E. van Douwen, K. Kunen, and J. van Mill, "There can be $C^*$-embedded dense proper subspaces of $\beta\omega - \omega$," Proc. Amer. Math. Soc. 105 (1989), pp. 462-470, available here.

it was shown to be consistent that, for every $p \in \omega^*$, every bounded continuous real-valued function on $\omega^* - \{p\}$ can be extended to $p$. This almost gives a consistent answer to the OP's question, the only problem being that the property in the question does not mention boundedness. However, in the context of $\omega^*$ it turns out that adding in boundedness does not hurt anything:

Observation: If $p \in \omega^*$, then every real-valued continuous function on $\omega^* - \{p\}$ is bounded.
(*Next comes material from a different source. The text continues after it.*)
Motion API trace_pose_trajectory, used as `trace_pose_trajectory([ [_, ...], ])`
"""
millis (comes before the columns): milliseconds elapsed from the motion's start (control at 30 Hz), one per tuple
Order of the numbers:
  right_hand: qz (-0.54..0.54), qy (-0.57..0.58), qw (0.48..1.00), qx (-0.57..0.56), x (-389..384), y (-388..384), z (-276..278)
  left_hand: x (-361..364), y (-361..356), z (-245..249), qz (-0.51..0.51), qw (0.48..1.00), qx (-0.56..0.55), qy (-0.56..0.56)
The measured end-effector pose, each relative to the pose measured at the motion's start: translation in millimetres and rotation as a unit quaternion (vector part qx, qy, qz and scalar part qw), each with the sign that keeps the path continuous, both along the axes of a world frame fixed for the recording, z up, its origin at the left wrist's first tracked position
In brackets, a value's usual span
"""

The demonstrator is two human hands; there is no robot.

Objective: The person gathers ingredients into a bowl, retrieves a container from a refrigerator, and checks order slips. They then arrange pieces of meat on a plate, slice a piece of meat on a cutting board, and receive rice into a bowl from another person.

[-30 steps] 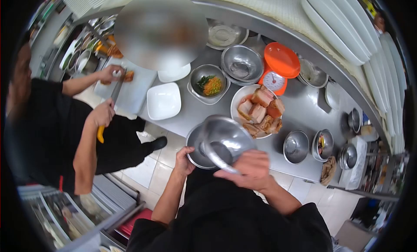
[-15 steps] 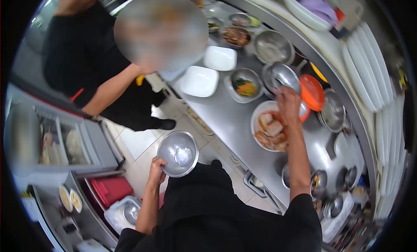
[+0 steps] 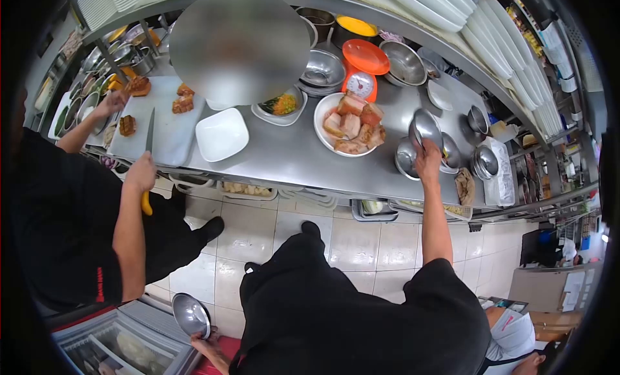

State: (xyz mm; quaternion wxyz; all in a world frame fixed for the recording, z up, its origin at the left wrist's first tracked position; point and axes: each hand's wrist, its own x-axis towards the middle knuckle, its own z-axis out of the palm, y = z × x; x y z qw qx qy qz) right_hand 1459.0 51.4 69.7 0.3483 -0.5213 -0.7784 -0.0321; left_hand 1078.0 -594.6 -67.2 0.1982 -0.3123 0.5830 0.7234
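In my left hand (image 3: 205,343), low at the left, is the rim of an empty steel bowl (image 3: 191,315), held above the floor. My right hand (image 3: 427,160) reaches over the steel counter and grips a small steel bowl (image 3: 426,128), tilted, above other small bowls (image 3: 407,156). To the left of that hand, a white bowl (image 3: 321,131) holds several chunks of meat (image 3: 351,125). Behind it stands a scale (image 3: 360,86) with an orange tray (image 3: 366,56).
A co-worker's hand (image 3: 140,173) holds a knife (image 3: 151,131) by a white cutting board (image 3: 169,126) with meat pieces. A white square dish (image 3: 222,135) lies beside the board. Another person (image 3: 510,333) is at the lower right. Plates (image 3: 445,20) line the shelf above.
The view has swung to the right. My right hand has moved from the stacked bowls near the scale to the right side of the counter, with a steel bowl in it. My left hand still holds its bowl.
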Motion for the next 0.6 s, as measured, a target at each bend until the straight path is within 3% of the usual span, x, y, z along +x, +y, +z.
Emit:
trace_pose_trajectory([
  [100,-0.036,-0.073,0.997,0.009,40,1,-63,-21,13,45,0.01,1.0,0.005,-0.02],
  [167,-0.086,-0.08,0.989,-0.091,35,-10,-83,-48,-30,21,-0.064,0.998,-0.025,0.011],
  [200,-0.09,-0.085,0.989,-0.085,44,-4,-111,-57,-42,17,-0.066,0.996,-0.026,0.058],
  [267,-0.102,-0.093,0.975,-0.177,40,-2,-122,-69,-57,22,-0.08,0.99,-0.067,0.097],
  [300,-0.14,-0.104,0.971,-0.165,29,-8,-114,-66,-46,39,-0.018,0.996,-0.061,0.064],
  [333,-0.108,-0.1,0.979,-0.14,52,15,-142,-71,-42,47,0.014,0.996,-0.071,0.058],
  [367,-0.16,-0.148,0.961,-0.169,32,3,-123,-79,-53,39,0.039,0.997,0.001,0.068],
  [433,-0.131,-0.17,0.956,-0.201,23,1,-105,-77,-54,49,0.033,0.997,-0.038,0.066],
  [467,-0.117,-0.167,0.958,-0.202,10,6,-107,-77,-69,31,0.021,0.996,-0.053,0.071],
  [533,-0.051,-0.175,0.97,-0.159,20,-7,-100,-78,-73,22,-0.027,0.994,-0.097,0.047],
  [567,-0.003,-0.13,0.98,-0.151,45,14,-131,-72,-62,32,-0.06,0.989,-0.132,0.025],
  [600,-0.075,-0.195,0.966,-0.155,28,-7,-111,-68,-55,23,-0.116,0.985,-0.129,0.005],
])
Proof: Suppose $f$ is an unbounded continuous real-valued function on $\omega^* - \{p\}$. Pick a sequence $\langle x_n : n < \omega \rangle$ of points in $\omega^* - \{p\}$ such that $f(x_n)$ converges to infinity. It is well known that $\omega^*$ is compact and contains no nontrivial convergent sequences. Thus there must be a point $q \in \omega^*$ with $q \neq p$ at which the $x_n$ cluster. Since $f(q)$ is some (finite) real number but $f(x_n)$ goes to infinity, this contradicts the continuity of $f$. $\qquad$ QED

On the other hand, Fine and Gillman proved that $\omega^*$ consistently fails to have the OP's property (CH implies that it does not).

I do not know whether your question has a positive answer in ZFC (but I suspect that it does).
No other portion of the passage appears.